→ To do
All of the listing, from first line to last, should be output exactly; the pictures stay out.

→ Input data

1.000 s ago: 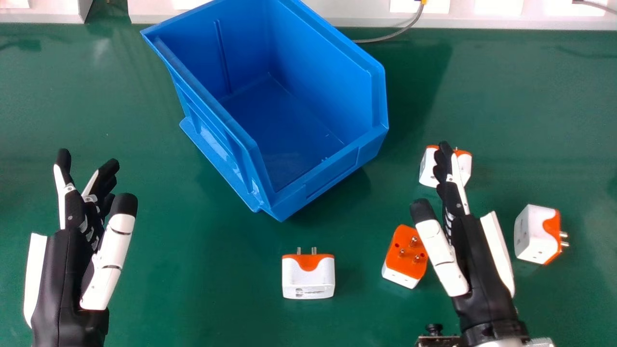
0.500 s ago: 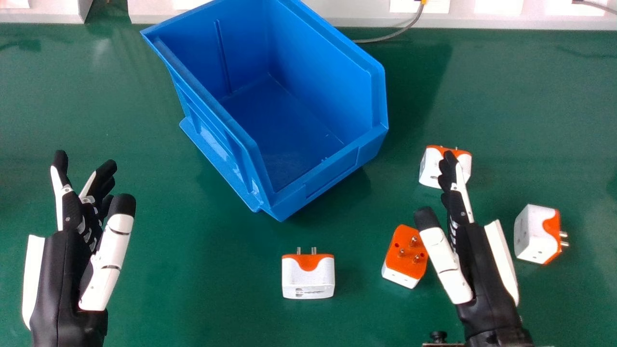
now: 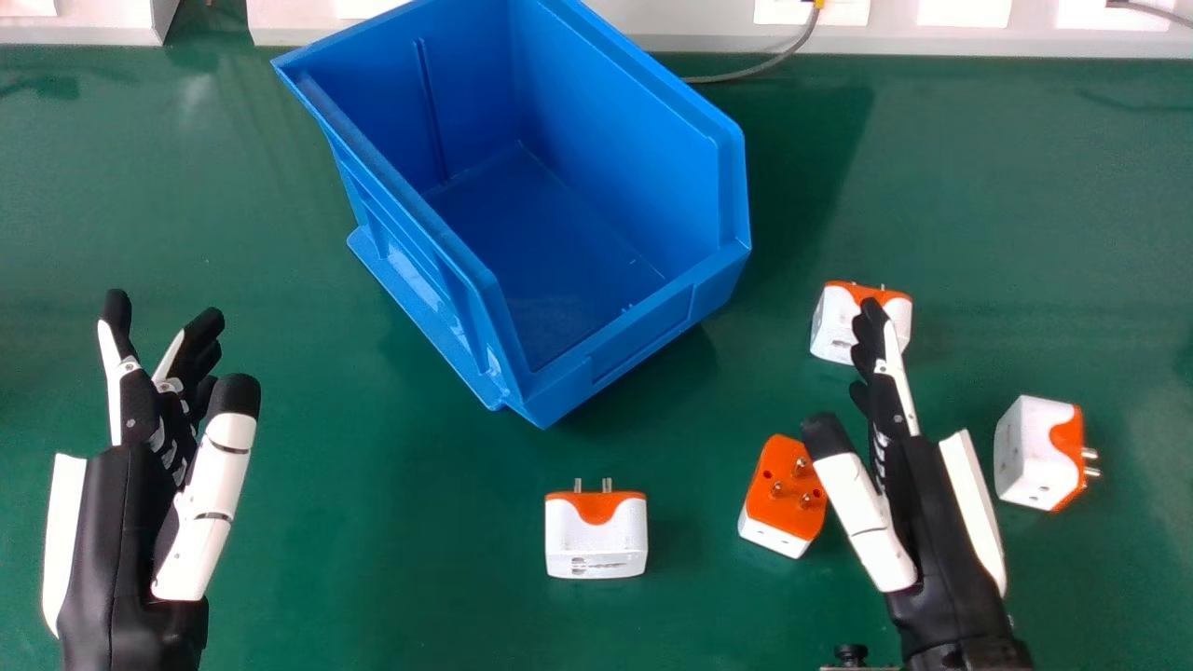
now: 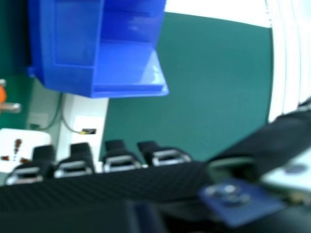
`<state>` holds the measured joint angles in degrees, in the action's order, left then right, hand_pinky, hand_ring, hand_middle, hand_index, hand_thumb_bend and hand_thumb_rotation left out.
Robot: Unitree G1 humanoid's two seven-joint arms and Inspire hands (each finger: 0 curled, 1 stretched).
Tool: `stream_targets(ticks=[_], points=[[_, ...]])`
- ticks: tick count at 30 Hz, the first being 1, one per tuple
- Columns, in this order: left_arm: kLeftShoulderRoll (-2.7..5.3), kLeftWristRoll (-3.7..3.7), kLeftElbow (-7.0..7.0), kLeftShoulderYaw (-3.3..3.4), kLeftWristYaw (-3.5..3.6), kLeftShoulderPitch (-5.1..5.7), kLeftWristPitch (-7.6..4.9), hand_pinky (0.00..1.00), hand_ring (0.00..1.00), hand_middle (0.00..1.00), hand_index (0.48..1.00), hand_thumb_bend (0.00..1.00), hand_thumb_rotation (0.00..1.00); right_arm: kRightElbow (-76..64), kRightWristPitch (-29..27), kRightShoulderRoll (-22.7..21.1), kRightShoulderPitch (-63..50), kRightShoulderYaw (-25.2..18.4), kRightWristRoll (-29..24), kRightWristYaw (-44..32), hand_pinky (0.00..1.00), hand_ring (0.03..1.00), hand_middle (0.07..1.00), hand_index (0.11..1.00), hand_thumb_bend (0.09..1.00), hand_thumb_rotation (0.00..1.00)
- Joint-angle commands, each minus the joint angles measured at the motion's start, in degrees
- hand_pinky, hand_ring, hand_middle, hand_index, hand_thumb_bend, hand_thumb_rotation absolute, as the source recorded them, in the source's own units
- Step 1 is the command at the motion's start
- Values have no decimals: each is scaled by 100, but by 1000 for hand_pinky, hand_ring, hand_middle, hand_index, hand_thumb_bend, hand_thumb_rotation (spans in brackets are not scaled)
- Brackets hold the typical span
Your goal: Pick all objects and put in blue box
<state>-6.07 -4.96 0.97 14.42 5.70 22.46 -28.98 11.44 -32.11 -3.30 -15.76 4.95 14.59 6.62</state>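
Above the green table, your left hand and right hand were uncurled; centring the orange-faced adapter before gripping seemed best.

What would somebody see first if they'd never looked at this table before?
Probably the big blue box, at the middle top of the head view. Next, maybe the robot's black and white hands: left hand at the left, right hand among orange and white plugs.

free room left of blue box
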Motion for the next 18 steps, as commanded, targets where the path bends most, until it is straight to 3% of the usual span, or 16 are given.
stream_targets(ticks=[1,3,5,10,12,15,18], points=[[-21,76,130,45,-61,59,-108,941,941,925,918,557,764,-2,-135,-67,8,4,78,65,994,1000,1000,1000,580,1000],[-19,87,143,44,-70,65,-115,942,943,927,921,534,765,21,-173,-187,32,10,261,95,999,1000,1000,1000,610,1000],[-6,33,153,36,-58,71,-113,945,945,926,919,565,760,-13,-133,-338,26,16,357,27,1000,1000,1000,1000,621,1000],[-16,114,168,38,-116,84,-122,938,942,924,916,546,747,-133,37,-590,-1,-3,676,109,993,1000,1000,1000,729,906],[-21,50,142,35,-80,79,-142,933,941,927,920,524,754,-118,55,-624,3,-1,730,148,982,1000,1000,1000,717,864],[-69,-27,76,38,10,48,-183,982,967,951,953,498,886,-63,84,-653,30,21,786,188,969,1000,1000,1000,705,839],[-91,59,78,57,-10,59,-151,998,992,974,979,491,985,10,136,-697,74,39,920,227,959,1000,1000,1000,688,847]])
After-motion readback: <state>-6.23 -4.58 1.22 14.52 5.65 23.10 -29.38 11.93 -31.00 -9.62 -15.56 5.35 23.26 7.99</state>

→ Response area
1.000 s ago: 
0.500 s ago: 
now: 
now: 
`<state>` holds the measured joint angles in degrees, in the action's order, left then right, hand_pinky, hand_ring, hand_middle, hand_index, hand_thumb_bend and hand_thumb_rotation left out.
Robot: Unitree G1 humanoid's two seven-joint arms and Inspire hands (each finger: 0 curled, 1 stretched).
Tool: `stream_targets(ticks=[_], points=[[_, ...]])`
- ticks: tick count at 30 Hz, the first being 1, one per tuple
- Columns, in this order: left_arm: kLeftShoulderRoll (-2.7..5.3), kLeftWristRoll (-3.7..3.7), kLeftElbow (-7.0..7.0), kLeftShoulderYaw (-3.3..3.4), kLeftWristYaw (-3.5..3.6), kLeftShoulderPitch (-5.1..5.7), kLeftWristPitch (-7.6..4.9), hand_pinky (0.00..1.00), hand_ring (0.00..1.00), hand_middle (0.00..1.00), hand_index (0.48..1.00), hand_thumb_bend (0.00..1.00), hand_thumb_rotation (0.00..1.00); right_arm: kRightElbow (-76..64), kRightWristPitch (-29..27), kRightShoulderRoll (-22.7..21.1), kRightShoulderPitch (-63..50), kRightShoulderYaw (-25.2..18.4), kRightWristRoll (-29..24), kRightWristYaw (-44..32), hand_pinky (0.00..1.00), hand_ring (0.03..1.00), hand_middle (0.07..1.00), hand_index (0.11..1.00), hand_thumb_bend (0.09..1.00), hand_thumb_rotation (0.00..1.00)
- Joint-angle commands, each minus the joint angles measured at the motion's start, in degrees
- hand_pinky, hand_ring, hand_middle, hand_index, hand_thumb_bend, hand_thumb_rotation absolute, as the source recorded them, in the source's own units
- Step 1 is the command at the motion's start
- Values have no decimals: each is scaled by 100, but by 1000 for hand_pinky, hand_ring, hand_middle, hand_index, hand_thumb_bend, hand_thumb_rotation (spans in brackets are not scaled)
- Brackets hold the typical span
Your goal: Pick all objects and put in blue box
<state>-6.07 -4.96 0.97 14.42 5.70 22.46 -28.98 11.44 -32.11 -3.30 -15.76 4.95 14.59 6.62</state>
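Above the green table, your left hand and right hand were uncurled; centring the orange-faced adapter before gripping seemed best.

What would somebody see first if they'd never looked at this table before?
Probably the big blue box, at the middle top of the head view. Next, maybe the robot's black and white hands: left hand at the left, right hand among orange and white plugs.

free room left of blue box
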Motion for the next 18 steps, as commanded, targets where the path bends most, until it is straight to 3% of the usual span, or 16 are given.
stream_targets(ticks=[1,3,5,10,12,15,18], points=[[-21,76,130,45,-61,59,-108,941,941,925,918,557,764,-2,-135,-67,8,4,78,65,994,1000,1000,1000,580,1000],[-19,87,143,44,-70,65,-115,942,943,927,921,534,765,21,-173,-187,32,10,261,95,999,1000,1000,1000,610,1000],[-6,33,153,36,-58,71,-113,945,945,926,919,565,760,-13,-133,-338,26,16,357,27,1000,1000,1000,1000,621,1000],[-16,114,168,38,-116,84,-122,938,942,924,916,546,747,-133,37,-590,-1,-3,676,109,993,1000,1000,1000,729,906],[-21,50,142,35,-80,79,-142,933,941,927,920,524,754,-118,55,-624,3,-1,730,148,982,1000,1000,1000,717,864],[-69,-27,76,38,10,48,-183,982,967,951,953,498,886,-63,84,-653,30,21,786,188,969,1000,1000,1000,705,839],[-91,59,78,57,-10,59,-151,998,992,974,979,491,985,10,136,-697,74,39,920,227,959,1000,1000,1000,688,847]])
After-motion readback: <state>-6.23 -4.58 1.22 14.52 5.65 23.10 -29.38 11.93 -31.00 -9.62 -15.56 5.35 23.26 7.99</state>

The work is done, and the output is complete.